In der "Wirtschaftlichkeitsrechnung" spielen bekanntlich viele Faktoren mit.
Sprit- & Strompreis, Sprit- & Stromverbrauch (/100 km), Anschaffungspreis, Steuern, laufende Kosten, "Landei" (mit PV) oder Stadtmensch, km/a, ...
Bei vorhendener PV-Anlage spielen dann noch kWhp & Speichergröße eine Rolle; und natürlich das Wetter.

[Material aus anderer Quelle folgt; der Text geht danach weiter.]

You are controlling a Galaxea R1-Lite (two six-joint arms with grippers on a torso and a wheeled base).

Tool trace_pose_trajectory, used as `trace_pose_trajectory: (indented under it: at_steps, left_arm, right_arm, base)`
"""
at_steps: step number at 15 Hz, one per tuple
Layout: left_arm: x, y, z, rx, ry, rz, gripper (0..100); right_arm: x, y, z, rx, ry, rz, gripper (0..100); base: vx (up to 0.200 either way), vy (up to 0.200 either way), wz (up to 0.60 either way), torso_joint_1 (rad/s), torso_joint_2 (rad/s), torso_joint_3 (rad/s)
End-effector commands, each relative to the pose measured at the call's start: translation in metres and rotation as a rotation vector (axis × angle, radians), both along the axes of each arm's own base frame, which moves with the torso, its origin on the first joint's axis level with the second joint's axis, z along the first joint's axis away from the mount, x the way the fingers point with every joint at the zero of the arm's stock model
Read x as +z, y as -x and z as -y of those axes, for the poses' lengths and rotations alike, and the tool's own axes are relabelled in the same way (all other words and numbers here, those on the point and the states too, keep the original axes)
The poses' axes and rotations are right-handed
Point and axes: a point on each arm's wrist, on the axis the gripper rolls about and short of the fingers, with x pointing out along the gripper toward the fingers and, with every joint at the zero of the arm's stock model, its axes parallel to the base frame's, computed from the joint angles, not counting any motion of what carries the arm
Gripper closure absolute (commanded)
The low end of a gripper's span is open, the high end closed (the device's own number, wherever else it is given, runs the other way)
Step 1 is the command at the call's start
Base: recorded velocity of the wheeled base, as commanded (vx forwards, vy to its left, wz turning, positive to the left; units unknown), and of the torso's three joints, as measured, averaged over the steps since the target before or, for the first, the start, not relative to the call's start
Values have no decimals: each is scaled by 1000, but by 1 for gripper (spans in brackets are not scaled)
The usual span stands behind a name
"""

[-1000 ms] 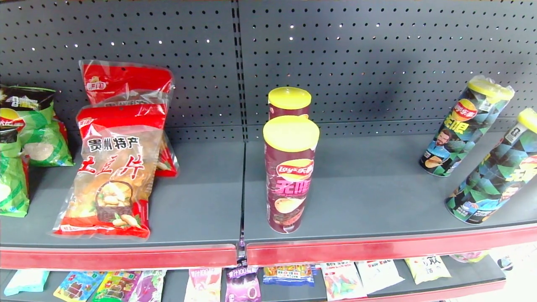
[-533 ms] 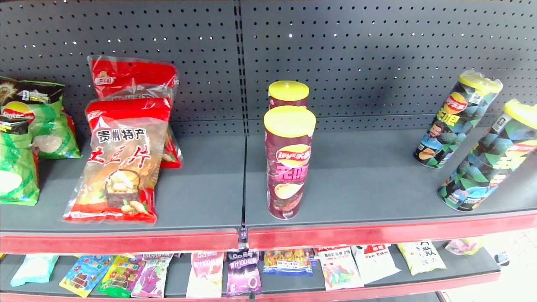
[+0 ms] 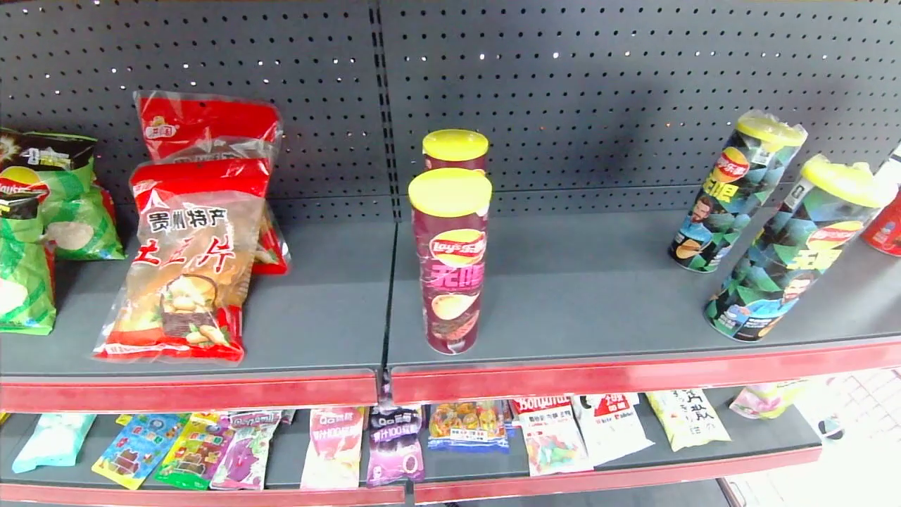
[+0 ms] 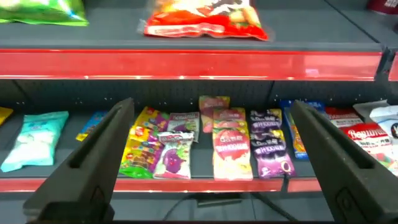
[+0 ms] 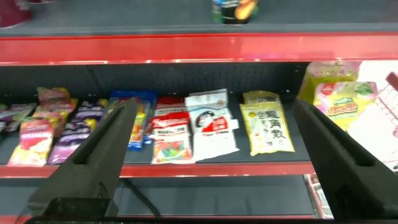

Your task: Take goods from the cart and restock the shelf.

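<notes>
Shelf (image 3: 563, 377) tiers are standing just ahead of the left gripper (image 4: 211, 104) and right gripper (image 5: 214, 102), each gaping wide, holding nothing and facing the lower tier's snack packets (image 4: 230, 140). Rising carelessly, either arm would be risking a knock to the maroon can (image 3: 450, 260) above, near the front lip. A red can (image 3: 888, 229) past the right gripper's side is being cut off at the edge.

Shelf (image 3: 584, 303) looks matt metal, red bag (image 3: 184, 264) glossy clear plastic, canister lid (image 3: 450, 191) smooth plastic.
</notes>
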Motion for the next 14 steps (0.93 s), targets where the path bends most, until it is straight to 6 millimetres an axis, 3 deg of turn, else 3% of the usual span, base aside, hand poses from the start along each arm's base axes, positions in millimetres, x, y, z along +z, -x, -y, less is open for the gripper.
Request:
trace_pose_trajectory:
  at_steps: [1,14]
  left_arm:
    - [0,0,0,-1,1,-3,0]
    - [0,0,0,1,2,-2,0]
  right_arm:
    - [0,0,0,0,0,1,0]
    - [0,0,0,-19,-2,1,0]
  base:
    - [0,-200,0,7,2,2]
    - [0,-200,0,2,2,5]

So um die 5 kWhp und 10 kWh Speicher sollten es (bei tgl. ~ 50 km Strecke) schon sein. Das passt dann aber auch nur im Sommer, im Winter bzw. bei eher Sonnenflaute eher weniger. Das ganze PV-Zeugs koste ja schließlich auch ordentlich Geld.

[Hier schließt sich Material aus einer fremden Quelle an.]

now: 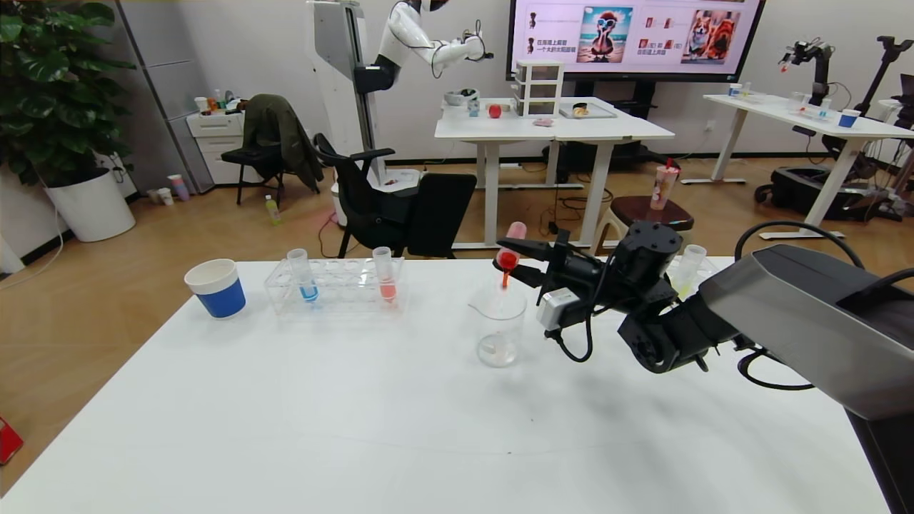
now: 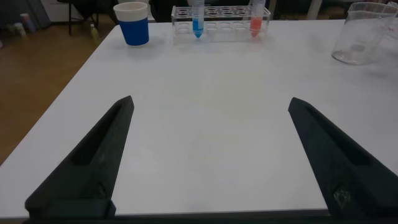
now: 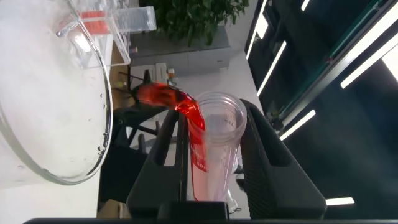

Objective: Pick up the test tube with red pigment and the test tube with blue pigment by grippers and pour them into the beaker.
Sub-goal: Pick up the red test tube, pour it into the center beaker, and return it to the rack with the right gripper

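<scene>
Just right of centre in the head view, my right gripper (image 1: 515, 261) is clamped across the test tube with red pigment (image 1: 510, 254), tipped mouth-down over the beaker (image 1: 500, 323) with a thin red stream falling toward it. I judge the tube light, stiff and slick plastic, so a grip on the clear barrel behind the rim suits it, firm enough that it cannot twist. The right wrist view shows both fingers (image 3: 164, 163) hugging the barrel, liquid curling over the lip. At upper left of the table, the test tube with blue pigment (image 1: 303, 273) stands upright in the clear rack (image 1: 335, 288), near a paper cup (image 1: 216, 287). My left gripper (image 2: 208, 155) hovers low over bare table (image 2: 211, 93), jaws spread wide, holding nothing.
</scene>
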Controlling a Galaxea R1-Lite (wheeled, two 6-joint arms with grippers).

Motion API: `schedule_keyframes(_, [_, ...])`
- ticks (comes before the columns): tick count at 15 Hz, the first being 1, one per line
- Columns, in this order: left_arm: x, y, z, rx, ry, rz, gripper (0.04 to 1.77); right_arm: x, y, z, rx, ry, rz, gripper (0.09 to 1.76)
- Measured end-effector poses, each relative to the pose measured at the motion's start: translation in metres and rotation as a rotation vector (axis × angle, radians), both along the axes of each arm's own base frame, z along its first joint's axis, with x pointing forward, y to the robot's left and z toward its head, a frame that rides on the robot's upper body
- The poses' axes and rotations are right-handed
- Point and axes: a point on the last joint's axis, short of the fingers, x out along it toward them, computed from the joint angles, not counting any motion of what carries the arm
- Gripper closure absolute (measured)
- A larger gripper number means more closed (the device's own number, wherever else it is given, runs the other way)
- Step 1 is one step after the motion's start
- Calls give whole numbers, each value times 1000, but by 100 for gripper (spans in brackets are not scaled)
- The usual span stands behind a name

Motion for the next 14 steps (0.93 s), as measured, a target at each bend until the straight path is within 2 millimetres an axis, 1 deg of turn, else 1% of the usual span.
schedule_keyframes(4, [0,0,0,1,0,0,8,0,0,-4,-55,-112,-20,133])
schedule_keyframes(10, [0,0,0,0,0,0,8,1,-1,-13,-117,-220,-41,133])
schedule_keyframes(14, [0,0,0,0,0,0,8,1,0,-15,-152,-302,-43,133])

Unter'm Strich bleibt es wohl eine Bauchentscheidung.
Die große Frage ist ja, wo will die Politik hin?
Wenn Sprit teurer und Strom preiswerter wird, rechnet sich der PHEV sicher eher; wenn's andersherum kommt, eher weniger. Wenn jemand auf die Idee kommt, daß man die CO2-Bepreisung für Kraftstoff erhöhen muß, wird der PHEV wieder attraktiver ...
Momentan ist verm. der HEV die bessere Wahl für den durchschnittlichen Normalo.
Klar. elektrisch fahren hat schon was; aber da muß man dann auch lange Ladepausen bei längeren Fahrten mögen; die gibt's beim PHEV nicht.
Beim HEV auch nicht, aber dafür hat man ordentlich Spritverbrauch.
Wie man das Ganze nun hin- & herrechnet, muß jeder für sich selbst entscheiden.